My short encounter with Dierks in the chemo and infusion department in Chester Memorial Hospital is not even close to everything these nurses do on a daily basis. Not only did I realize how hard this profession could be on someone’s mental state, I realized how rewarding it could be. While that may seem like a contradiction, it is something you can never experience until you’re looking at insanely strong men and women fighting for their lives and you can do something to help ease that pain. My account was only a small portion of the tedious and selfless work they do to help people who are at their lowest point. I only touched on small parts of my job shadowing experience that I believed helped capture the true importance of this specialization.

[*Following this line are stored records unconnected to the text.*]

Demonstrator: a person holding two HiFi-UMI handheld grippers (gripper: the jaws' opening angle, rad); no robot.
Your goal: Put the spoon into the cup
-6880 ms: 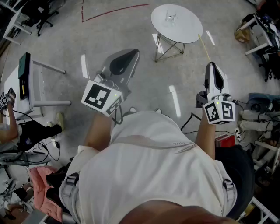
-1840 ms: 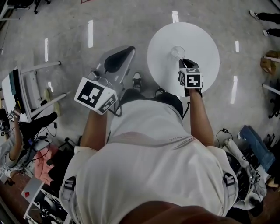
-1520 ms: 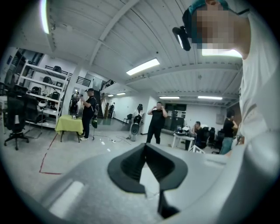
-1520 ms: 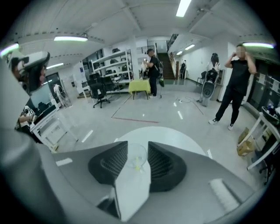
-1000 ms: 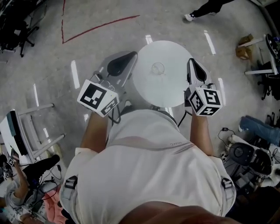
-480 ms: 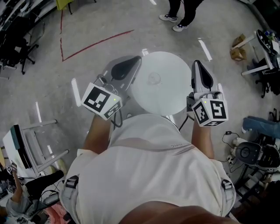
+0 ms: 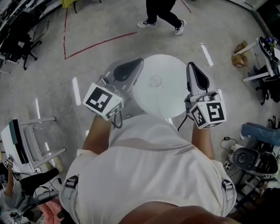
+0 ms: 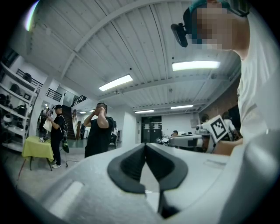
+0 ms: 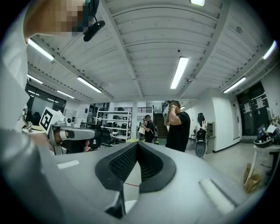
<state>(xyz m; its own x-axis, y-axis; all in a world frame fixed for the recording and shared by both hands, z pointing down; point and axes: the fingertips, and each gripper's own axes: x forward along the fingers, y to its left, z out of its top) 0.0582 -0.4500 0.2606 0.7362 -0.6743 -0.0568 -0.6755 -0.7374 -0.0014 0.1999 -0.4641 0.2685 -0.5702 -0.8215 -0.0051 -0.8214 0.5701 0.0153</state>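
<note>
A small clear glass cup (image 7: 155, 80) stands near the middle of the round white table (image 7: 170, 98). I cannot make out the spoon in any view. My left gripper (image 7: 140, 60) is held up, level, over the table's left edge. My right gripper (image 7: 191, 65) is held up, level, just off its right edge. Both are well clear of the cup. In the left gripper view the gripper (image 8: 145, 144) has its pads together with nothing between them. In the right gripper view the gripper (image 9: 137, 142) is also shut and empty.
A person in black (image 7: 162, 12) walks on the floor beyond the table and also shows standing in the left gripper view (image 8: 99, 133) and the right gripper view (image 9: 177, 127). A white chair (image 7: 27, 141) stands at the left. Bags and cables (image 7: 257, 155) lie at the right.
My right gripper, which was over the cup earlier, has drawn back and risen to the table's right side. The left gripper rose a little. A person has walked into view beyond the table.
</note>
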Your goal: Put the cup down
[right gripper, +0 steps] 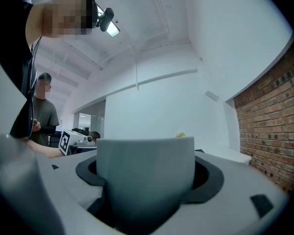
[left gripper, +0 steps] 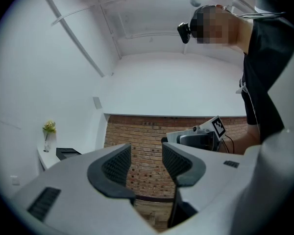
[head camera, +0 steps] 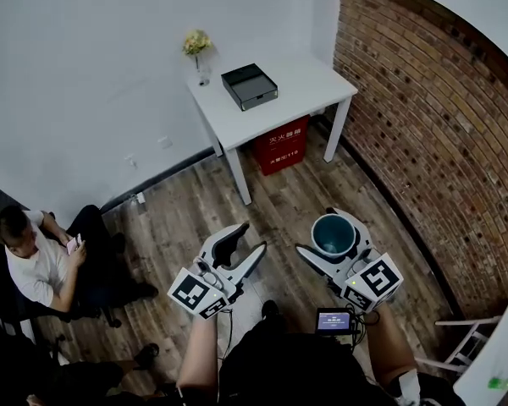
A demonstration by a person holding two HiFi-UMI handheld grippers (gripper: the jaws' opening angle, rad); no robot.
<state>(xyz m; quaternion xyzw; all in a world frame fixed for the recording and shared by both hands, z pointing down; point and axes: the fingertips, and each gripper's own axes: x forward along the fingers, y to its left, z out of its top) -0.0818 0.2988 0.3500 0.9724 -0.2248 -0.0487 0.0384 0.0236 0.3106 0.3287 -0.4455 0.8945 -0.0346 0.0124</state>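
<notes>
1. Clamped between the jaws of your right gripper (head camera: pixel 331 235) is the grey cup (right gripper: pixel 145 173), mouth up, with the pads on opposite sides of its wall.
2. It looks stiff, smooth and probably ceramic, so judge it fairly heavy, slippery and easy to chip. Grip low on the body and hold it level.
3. Your left gripper (left gripper: pixel 146 163), beside the right one, stands open and empty.
4. Ahead of both grippers, well apart, stands the white table (head camera: pixel 309 79).

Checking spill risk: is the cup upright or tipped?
Upright. Head view looks down into the cup; rim sits level in the right hand-held gripper.
</notes>
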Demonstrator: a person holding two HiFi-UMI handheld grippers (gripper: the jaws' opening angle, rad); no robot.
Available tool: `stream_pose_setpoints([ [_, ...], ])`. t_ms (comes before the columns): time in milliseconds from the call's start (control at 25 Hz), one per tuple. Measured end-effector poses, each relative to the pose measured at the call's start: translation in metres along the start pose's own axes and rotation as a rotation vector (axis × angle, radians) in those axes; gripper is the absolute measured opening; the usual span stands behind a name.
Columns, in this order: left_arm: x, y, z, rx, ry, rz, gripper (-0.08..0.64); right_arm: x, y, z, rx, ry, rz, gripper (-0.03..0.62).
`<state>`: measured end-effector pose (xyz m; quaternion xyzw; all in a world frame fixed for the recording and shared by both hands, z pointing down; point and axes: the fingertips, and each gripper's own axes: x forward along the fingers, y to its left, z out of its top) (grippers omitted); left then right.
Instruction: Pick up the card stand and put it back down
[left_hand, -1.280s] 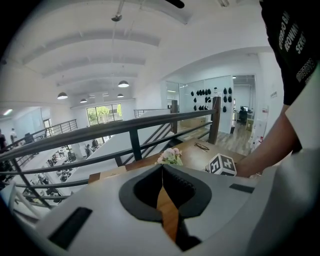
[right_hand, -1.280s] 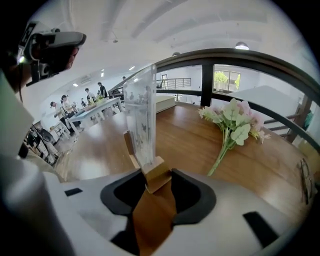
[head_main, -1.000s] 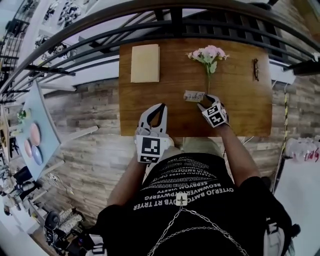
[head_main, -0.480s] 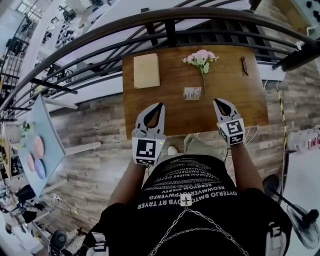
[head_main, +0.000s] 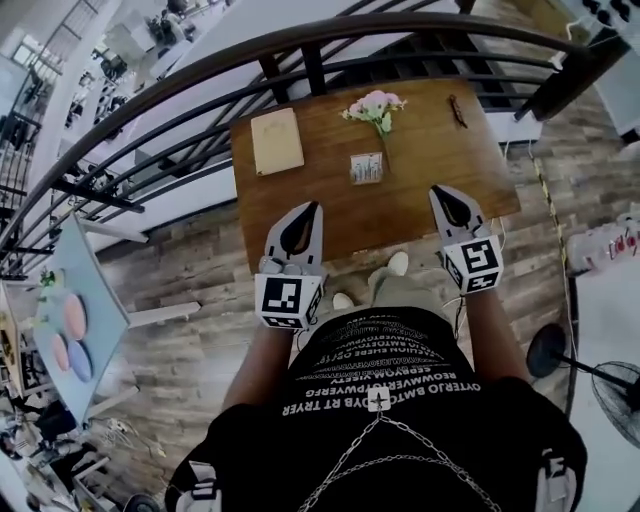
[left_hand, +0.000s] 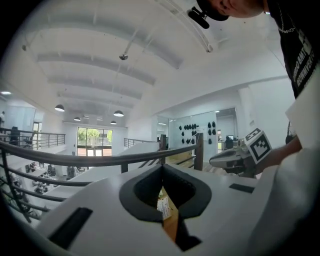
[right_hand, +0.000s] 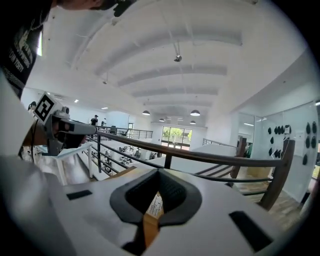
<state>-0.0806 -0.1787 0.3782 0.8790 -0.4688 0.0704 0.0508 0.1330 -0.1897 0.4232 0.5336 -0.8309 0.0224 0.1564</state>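
The card stand, a small white printed card in a holder, stands on the wooden table just below the pink flowers. My left gripper hangs over the table's near edge, shut and empty. My right gripper is level with it on the right, also shut with nothing in it, well short of the card stand. In the left gripper view the card stand shows through the gap behind the closed tips of the left gripper. The right gripper view shows the same card behind the right gripper.
A beige book lies at the table's far left and a small dark object at its far right. A dark metal railing runs behind the table. A light blue table stands on the left, a fan on the right.
My right gripper has left the card stand and drawn back toward the near edge, its jaws closed. My left gripper has also risen. The card stand stays on the table.
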Motion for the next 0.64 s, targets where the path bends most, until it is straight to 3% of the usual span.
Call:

The coronavirus may have impacted my paper and even my senior year, but cancer patients and medical professionals have it worse than the rest of us. We have all recently increased our hygiene skills, but cancer patients and nurses who are around them daily have been doing this for a very long time to keep everyone safe. With everything happening in the world right now, it could use the smile of an oncology nurse to make things just a tad bit better.

Work Cited
Delk, Chris. “Health News.” Medical News Today, MediLexicon International, www.medicalnewstoday.com/.

Neuman, Benjamin. “Virologist Explains What The Coronavirus Does to Your Body That Makes It So Deadly.” ScienceAlert, www.sciencealert.com/why-is-this-coronavirus-so-much-more-dangerous-a-coronavirus-expert-explains.

Specktor, Brandon. “Coronavirus: What Is ‘Flattening the Curve,’ and Will It Work?” LiveScience, Purch, 16 Mar. 2020, www.livescience.com/coronavirus-flatten-the-curve.html.